EXERCISE GOAL >>
An exact copy of all entries is required.

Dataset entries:
----
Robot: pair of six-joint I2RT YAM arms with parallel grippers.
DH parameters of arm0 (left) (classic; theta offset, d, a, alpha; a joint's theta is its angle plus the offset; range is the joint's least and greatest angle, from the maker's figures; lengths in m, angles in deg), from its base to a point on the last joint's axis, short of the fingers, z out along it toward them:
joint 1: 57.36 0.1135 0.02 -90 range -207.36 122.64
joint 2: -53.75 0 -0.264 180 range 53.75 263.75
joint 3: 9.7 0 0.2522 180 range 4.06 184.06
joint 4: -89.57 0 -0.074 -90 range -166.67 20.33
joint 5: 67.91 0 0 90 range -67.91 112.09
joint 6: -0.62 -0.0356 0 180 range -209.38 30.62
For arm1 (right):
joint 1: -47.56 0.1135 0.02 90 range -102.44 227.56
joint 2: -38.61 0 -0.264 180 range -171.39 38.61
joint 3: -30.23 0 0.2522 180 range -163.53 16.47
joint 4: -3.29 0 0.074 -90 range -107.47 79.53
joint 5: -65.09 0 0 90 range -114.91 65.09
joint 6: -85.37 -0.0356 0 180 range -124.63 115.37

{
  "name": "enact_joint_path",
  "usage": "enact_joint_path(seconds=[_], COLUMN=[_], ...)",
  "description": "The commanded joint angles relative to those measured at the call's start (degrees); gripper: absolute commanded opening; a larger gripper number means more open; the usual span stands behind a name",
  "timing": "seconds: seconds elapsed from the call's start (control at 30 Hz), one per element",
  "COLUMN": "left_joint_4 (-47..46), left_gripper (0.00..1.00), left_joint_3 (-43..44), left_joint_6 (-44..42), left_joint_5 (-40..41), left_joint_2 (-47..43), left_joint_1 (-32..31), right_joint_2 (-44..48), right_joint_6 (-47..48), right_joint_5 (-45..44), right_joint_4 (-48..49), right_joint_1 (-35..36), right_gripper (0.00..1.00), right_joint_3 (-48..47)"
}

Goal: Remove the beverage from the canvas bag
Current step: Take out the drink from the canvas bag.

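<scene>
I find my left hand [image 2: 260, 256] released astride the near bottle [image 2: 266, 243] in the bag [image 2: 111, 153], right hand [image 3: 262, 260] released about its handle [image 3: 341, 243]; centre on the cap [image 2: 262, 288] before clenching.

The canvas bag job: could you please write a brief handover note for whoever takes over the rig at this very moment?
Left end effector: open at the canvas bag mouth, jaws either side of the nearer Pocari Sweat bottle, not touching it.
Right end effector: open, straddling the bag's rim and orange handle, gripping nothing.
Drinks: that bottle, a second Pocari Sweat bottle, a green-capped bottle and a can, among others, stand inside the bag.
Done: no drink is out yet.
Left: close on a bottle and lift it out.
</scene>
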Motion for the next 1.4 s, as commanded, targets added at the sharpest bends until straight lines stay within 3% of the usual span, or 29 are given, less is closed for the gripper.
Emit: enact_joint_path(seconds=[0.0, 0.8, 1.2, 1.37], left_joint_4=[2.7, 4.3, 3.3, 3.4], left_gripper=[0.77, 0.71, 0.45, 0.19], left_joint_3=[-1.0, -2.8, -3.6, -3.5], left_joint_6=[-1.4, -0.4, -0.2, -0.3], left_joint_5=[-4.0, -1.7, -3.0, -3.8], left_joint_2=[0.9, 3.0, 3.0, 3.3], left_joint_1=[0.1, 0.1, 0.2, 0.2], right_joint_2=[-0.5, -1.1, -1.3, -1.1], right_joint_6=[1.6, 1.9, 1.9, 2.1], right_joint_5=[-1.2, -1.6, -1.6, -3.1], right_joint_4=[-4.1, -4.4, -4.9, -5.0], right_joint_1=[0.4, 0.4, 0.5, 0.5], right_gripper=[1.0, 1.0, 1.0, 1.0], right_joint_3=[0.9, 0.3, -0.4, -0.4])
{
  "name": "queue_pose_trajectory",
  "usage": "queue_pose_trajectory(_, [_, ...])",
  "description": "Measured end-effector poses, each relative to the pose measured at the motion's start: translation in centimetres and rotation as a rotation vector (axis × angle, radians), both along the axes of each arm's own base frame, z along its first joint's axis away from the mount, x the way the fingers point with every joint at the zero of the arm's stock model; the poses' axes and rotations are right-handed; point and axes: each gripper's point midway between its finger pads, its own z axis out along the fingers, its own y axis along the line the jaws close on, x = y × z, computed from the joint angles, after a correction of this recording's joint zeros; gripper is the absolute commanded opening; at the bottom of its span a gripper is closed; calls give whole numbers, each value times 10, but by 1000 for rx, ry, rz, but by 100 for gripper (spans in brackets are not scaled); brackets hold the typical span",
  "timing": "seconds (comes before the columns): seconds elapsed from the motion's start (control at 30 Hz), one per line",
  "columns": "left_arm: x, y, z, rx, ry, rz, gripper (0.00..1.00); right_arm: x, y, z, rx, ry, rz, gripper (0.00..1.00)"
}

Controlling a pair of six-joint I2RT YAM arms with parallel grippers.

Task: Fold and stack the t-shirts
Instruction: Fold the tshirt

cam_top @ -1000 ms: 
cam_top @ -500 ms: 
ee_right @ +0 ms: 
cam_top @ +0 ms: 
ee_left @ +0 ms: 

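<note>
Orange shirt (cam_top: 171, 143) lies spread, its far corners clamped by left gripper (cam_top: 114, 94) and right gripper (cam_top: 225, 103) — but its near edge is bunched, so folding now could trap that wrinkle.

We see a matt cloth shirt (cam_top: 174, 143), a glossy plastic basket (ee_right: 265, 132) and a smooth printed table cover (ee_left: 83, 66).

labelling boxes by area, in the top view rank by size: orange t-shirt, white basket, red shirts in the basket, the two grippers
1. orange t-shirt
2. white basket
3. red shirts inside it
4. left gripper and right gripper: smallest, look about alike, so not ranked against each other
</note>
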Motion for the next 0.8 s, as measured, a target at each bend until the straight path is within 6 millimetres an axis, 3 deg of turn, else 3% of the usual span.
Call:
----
FINISHED EXERCISE >>
Robot: pair of six-joint I2RT YAM arms with parallel grippers.
DH parameters of arm0 (left) (classic; theta offset, d, a, alpha; a joint's theta is its angle plus the offset; range is the joint's least and greatest angle, from the maker's figures; lengths in m, angles in deg), from its base to a point on the last joint's axis, short of the fingers, z out along it toward them:
joint 1: 57.36 0.1135 0.02 -90 range -207.36 122.64
joint 2: -53.75 0 -0.264 180 range 53.75 263.75
joint 3: 9.7 0 0.2522 180 range 4.06 184.06
joint 4: -89.57 0 -0.074 -90 range -166.67 20.33
joint 5: 67.91 0 0 90 range -67.91 112.09
joint 6: -0.62 -0.0356 0 180 range -209.38 30.62
For arm1 (right):
joint 1: -47.56 0.1135 0.02 90 range -102.44 227.56
joint 2: -38.61 0 -0.264 180 range -171.39 38.61
joint 3: -30.23 0 0.2522 180 range -163.53 16.47
joint 4: -3.29 0 0.074 -90 range -107.47 79.53
joint 5: -65.09 0 0 90 range -114.91 65.09
joint 6: -85.37 -0.0356 0 180 range -124.63 115.37

{
  "name": "enact_joint_path",
  "usage": "enact_joint_path(seconds=[_], COLUMN=[_], ...)",
  "description": "The commanded joint angles relative to those measured at the call's start (degrees); gripper: absolute commanded opening; a larger gripper number means more open; the usual span stands behind a name",
  "timing": "seconds: seconds elapsed from the call's start (control at 30 Hz), one per element",
  "COLUMN": "left_joint_4 (-47..46), left_gripper (0.00..1.00), left_joint_3 (-43..44), left_joint_6 (-44..42), left_joint_5 (-40..41), left_joint_2 (-47..43), left_joint_1 (-32..31), right_joint_2 (-44..48), right_joint_6 (-47..48), right_joint_5 (-45..44), right_joint_4 (-48..49), right_joint_1 (-35..36), right_gripper (0.00..1.00), right_joint_3 (-48..47)"
}

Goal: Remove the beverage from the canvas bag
Current step: Take out the drink from the canvas bag.

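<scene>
I find my left hand [image 2: 260, 256] released astride the near bottle [image 2: 266, 243] in the bag [image 2: 111, 153], right hand [image 3: 262, 260] released about its handle [image 3: 341, 243]; centre on the cap [image 2: 262, 288] before clenching.

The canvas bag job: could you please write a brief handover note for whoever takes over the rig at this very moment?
Left end effector: open at the canvas bag mouth, jaws either side of the nearer Pocari Sweat bottle, not touching it.
Right end effector: open, straddling the bag's rim and orange handle, gripping nothing.
Drinks: that bottle, a second Pocari Sweat bottle, a green-capped bottle and a can, among others, stand inside the bag.
Done: no drink is out yet.
Left: close on a bottle and lift it out.
</scene>
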Motion for the next 1.4 s, as commanded, targets added at the sharpest bends until straight lines stay within 3% of the usual span, or 29 are given, less is closed for the gripper.
Emit: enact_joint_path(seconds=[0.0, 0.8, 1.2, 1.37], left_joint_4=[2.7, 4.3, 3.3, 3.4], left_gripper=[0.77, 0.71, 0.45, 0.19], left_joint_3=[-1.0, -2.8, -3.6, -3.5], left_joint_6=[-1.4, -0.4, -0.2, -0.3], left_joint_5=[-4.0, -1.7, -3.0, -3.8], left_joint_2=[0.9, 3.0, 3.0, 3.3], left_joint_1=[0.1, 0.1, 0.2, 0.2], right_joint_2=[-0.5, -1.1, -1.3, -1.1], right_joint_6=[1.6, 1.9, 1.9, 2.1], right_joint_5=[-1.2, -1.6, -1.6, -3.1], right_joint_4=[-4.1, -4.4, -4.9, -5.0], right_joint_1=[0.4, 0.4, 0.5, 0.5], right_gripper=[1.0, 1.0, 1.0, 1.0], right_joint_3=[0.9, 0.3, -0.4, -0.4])
{
  "name": "queue_pose_trajectory",
  "usage": "queue_pose_trajectory(_, [_, ...])",
  "description": "Measured end-effector poses, each relative to the pose measured at the motion's start: translation in centimetres and rotation as a rotation vector (axis × angle, radians), both along the axes of each arm's own base frame, z along its first joint's axis away from the mount, x the way the fingers point with every joint at the zero of the arm's stock model; the poses' axes and rotations are right-handed; point and axes: each gripper's point midway between its finger pads, its own z axis out along the fingers, its own y axis along the line the jaws close on, x = y × z, computed from the joint angles, after a correction of this recording's joint zeros; gripper is the absolute commanded opening; at the bottom of its span a gripper is closed; calls give whole numbers, each value times 10, but by 1000 for rx, ry, rz, but by 100 for gripper (spans in brackets are not scaled); brackets hold the typical span",
  "timing": "seconds (comes before the columns): seconds elapsed from the motion's start (control at 30 Hz), one per line",
  "columns": "left_arm: x, y, z, rx, ry, rz, gripper (0.00..1.00); right_arm: x, y, z, rx, ry, rz, gripper (0.00..1.00)"
}

Controlling a pair of six-joint I2RT YAM arms with parallel grippers.

Task: Fold and stack the t-shirts
Instruction: Fold the tshirt

cam_top @ -1000 ms: 
cam_top @ -500 ms: 
ee_right @ +0 ms: 
cam_top @ +0 ms: 
ee_left @ +0 ms: 

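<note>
Orange shirt (cam_top: 171, 143) lies spread, its far corners clamped by left gripper (cam_top: 114, 94) and right gripper (cam_top: 225, 103) — but its near edge is bunched, so folding now could trap that wrinkle.

We see a matt cloth shirt (cam_top: 174, 143), a glossy plastic basket (ee_right: 265, 132) and a smooth printed table cover (ee_left: 83, 66).

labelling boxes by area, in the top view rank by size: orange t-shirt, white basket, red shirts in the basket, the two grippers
1. orange t-shirt
2. white basket
3. red shirts inside it
4. left gripper and right gripper: smallest, look about alike, so not ranked against each other
</note>
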Motion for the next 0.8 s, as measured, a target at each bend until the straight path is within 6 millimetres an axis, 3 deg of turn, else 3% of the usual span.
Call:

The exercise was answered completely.